- [What is being asked] Report each line of the records below that holds the word "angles".

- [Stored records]
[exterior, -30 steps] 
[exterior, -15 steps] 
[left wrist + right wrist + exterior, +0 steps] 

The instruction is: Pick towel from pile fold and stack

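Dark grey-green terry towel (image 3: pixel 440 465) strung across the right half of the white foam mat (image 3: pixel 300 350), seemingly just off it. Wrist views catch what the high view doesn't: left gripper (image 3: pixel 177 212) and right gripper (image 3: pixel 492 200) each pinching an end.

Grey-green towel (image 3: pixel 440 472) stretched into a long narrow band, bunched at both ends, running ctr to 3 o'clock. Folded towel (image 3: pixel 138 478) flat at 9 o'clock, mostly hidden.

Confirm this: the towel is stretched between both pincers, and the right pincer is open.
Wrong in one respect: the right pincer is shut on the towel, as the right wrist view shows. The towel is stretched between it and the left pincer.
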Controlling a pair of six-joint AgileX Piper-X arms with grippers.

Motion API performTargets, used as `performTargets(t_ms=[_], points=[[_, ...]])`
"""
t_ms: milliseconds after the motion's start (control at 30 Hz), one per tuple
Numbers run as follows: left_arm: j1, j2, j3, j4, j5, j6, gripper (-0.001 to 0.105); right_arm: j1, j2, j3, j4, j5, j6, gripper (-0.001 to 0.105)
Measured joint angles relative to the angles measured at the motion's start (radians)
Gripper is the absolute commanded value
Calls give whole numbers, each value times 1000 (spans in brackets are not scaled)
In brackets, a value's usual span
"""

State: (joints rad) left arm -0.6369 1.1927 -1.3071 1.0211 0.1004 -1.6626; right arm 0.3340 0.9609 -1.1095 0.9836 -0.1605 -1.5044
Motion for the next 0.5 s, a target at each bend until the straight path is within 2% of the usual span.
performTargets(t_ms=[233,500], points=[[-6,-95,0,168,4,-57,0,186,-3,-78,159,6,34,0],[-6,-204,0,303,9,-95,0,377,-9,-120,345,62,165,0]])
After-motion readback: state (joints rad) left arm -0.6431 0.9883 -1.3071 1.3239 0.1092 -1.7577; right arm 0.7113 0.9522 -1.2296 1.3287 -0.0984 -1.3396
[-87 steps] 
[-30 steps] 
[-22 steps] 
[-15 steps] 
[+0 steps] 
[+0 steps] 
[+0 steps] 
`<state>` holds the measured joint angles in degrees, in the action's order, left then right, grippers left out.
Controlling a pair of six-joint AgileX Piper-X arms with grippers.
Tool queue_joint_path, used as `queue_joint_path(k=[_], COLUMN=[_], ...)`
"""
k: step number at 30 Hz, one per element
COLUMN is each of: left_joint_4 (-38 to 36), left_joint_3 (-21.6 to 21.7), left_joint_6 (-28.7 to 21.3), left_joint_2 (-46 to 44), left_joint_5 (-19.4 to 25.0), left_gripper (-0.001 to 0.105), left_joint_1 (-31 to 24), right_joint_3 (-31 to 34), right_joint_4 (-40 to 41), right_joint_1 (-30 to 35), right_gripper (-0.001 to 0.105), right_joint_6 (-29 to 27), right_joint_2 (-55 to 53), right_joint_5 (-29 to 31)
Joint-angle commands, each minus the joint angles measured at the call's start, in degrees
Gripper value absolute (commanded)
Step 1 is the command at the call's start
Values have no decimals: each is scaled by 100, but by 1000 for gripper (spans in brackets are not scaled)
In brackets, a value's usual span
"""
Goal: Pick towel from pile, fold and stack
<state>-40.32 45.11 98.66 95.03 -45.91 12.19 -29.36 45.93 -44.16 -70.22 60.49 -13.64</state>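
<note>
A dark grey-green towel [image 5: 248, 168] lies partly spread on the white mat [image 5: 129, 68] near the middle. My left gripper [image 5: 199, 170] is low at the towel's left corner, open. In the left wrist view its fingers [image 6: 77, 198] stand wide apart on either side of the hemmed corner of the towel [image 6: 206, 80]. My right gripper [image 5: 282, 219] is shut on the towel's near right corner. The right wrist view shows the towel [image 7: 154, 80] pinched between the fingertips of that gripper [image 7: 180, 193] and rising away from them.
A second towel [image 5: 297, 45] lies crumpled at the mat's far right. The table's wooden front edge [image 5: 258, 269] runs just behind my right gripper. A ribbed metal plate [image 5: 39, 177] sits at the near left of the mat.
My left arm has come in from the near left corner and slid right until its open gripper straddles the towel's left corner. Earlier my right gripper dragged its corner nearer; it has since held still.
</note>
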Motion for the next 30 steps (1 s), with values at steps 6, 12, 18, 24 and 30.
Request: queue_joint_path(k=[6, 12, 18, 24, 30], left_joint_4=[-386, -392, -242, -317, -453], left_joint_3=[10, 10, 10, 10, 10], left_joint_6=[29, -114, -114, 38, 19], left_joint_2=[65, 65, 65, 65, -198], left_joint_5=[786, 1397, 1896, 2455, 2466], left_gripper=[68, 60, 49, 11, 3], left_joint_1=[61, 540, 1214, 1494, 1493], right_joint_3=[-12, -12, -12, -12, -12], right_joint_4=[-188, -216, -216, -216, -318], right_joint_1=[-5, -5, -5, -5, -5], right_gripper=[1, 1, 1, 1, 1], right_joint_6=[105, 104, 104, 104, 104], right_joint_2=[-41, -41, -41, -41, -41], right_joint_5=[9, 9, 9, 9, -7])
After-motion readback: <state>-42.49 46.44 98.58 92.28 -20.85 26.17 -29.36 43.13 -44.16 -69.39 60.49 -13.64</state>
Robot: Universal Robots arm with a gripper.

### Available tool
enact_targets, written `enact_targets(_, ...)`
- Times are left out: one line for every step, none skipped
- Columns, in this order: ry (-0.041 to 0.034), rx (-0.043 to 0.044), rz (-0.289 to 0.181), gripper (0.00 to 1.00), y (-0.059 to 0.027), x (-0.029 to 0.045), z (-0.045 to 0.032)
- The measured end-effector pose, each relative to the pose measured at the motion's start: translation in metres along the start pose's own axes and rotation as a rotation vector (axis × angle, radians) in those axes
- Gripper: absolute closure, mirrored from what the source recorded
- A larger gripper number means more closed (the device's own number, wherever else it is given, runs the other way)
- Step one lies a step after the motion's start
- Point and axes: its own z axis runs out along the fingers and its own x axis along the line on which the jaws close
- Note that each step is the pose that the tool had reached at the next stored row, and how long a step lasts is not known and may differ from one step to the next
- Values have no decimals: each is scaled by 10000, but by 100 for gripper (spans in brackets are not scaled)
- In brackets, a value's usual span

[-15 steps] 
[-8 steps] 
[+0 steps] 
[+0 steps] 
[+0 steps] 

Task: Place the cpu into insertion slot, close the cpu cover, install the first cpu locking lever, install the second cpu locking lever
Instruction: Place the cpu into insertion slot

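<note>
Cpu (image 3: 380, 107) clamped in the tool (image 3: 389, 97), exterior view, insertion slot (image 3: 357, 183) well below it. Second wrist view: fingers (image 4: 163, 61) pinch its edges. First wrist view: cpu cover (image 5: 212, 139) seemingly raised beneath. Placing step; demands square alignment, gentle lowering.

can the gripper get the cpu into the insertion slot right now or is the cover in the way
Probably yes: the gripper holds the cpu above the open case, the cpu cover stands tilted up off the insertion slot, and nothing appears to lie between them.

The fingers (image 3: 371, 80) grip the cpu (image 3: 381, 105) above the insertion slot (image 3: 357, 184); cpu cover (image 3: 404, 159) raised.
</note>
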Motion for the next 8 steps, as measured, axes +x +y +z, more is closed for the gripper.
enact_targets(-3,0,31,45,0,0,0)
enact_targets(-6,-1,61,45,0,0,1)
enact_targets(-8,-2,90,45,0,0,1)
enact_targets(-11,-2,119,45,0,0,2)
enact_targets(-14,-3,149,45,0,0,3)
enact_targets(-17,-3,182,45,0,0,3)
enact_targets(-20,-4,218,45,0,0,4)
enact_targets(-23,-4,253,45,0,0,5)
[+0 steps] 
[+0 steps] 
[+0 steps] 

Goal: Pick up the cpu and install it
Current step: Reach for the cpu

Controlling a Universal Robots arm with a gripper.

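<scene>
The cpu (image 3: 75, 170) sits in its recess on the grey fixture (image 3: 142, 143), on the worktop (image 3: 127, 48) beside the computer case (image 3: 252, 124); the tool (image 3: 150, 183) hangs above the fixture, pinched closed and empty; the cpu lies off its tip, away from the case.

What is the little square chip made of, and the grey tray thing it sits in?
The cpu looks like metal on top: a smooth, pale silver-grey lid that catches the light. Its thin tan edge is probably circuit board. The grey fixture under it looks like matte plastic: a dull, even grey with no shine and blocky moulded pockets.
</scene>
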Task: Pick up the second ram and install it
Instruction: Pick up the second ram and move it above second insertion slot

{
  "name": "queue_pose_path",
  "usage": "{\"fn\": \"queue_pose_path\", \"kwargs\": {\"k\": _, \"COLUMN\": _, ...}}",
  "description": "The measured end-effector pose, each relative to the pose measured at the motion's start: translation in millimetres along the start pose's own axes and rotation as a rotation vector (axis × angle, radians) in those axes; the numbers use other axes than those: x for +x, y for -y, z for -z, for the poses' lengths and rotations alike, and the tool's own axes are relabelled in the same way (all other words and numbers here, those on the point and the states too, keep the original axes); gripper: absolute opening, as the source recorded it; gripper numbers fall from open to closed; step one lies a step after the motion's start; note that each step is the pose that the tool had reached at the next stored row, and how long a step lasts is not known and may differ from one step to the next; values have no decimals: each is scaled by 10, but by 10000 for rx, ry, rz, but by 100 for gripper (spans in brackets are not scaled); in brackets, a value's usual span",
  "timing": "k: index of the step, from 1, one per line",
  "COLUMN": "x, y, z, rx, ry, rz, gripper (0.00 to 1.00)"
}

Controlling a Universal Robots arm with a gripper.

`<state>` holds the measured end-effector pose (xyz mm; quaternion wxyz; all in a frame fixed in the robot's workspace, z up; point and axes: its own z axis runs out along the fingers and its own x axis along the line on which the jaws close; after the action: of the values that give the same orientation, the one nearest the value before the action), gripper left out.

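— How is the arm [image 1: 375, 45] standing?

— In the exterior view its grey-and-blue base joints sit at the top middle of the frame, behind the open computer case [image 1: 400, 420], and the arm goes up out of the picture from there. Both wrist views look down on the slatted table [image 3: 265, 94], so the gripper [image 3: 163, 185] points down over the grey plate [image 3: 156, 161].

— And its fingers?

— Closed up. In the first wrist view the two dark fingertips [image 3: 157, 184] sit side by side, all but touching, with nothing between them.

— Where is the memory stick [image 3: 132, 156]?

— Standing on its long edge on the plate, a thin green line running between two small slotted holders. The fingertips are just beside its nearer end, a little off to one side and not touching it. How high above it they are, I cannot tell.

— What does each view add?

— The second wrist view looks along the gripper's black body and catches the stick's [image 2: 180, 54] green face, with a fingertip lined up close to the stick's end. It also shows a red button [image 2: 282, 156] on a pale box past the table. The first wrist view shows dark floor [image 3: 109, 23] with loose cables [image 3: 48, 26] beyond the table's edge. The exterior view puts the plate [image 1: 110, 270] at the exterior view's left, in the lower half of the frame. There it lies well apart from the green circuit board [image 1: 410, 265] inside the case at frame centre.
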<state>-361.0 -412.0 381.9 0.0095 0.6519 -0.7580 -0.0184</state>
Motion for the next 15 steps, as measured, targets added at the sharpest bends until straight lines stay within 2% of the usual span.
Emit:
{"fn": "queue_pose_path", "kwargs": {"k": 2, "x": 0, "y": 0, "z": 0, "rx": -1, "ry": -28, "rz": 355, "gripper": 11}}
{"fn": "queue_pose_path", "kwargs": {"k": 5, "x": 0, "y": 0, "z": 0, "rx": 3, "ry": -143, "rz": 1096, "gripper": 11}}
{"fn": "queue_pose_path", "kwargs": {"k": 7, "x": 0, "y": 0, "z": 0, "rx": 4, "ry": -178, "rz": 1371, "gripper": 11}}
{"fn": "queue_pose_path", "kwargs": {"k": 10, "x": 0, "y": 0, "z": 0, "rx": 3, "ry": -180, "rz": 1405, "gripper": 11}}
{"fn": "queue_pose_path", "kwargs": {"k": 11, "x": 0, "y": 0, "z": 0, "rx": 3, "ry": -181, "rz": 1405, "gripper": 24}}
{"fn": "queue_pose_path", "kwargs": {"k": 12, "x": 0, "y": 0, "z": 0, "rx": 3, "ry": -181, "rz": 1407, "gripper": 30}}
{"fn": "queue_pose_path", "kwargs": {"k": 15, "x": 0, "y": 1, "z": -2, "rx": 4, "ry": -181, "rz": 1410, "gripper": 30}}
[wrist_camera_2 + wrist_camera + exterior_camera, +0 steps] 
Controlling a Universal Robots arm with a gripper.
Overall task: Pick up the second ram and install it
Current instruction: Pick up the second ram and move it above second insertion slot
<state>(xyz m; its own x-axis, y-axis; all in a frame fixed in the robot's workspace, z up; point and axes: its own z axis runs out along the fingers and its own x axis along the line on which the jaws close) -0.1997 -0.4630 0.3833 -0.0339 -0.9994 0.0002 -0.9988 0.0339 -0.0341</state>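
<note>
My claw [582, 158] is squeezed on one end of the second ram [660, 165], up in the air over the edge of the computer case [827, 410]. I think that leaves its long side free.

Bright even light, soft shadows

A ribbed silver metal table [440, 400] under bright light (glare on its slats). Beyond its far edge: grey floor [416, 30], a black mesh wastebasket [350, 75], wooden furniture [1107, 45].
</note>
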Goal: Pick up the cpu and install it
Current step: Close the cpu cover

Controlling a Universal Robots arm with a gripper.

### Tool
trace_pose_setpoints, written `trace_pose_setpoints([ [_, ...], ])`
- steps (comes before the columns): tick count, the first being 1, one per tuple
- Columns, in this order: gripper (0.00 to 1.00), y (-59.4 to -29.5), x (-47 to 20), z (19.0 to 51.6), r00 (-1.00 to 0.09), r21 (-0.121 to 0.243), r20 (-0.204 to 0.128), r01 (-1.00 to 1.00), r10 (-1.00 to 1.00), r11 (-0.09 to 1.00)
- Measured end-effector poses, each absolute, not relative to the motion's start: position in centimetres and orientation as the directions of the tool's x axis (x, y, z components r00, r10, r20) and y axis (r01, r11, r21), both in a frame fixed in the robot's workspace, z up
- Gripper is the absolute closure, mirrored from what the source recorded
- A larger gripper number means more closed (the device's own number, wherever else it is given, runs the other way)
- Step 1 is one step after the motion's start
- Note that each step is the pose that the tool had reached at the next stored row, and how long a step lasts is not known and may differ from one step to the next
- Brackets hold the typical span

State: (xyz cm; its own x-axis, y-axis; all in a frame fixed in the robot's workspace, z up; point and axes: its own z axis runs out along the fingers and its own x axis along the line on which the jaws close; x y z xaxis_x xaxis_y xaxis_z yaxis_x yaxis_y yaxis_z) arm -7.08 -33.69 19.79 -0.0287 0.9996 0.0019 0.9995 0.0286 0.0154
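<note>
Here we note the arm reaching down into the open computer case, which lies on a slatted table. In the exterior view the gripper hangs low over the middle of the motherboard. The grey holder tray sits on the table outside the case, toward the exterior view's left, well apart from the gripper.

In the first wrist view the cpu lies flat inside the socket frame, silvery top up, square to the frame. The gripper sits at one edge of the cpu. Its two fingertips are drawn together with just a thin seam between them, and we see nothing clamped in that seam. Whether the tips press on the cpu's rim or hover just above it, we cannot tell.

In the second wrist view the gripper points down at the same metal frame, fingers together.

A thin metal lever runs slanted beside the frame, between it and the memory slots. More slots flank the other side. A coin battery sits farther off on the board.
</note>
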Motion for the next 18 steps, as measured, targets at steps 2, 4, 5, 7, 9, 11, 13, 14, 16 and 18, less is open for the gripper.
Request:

- [Solution for this task]
Measured joint angles relative to the angles measured at the motion's start (radians)
`<state>` holds the measured joint angles in degrees, in the action's order, left then right, grippers left out.
Joint-angle commands, each minus the joint angles measured at the call's start, in degrees

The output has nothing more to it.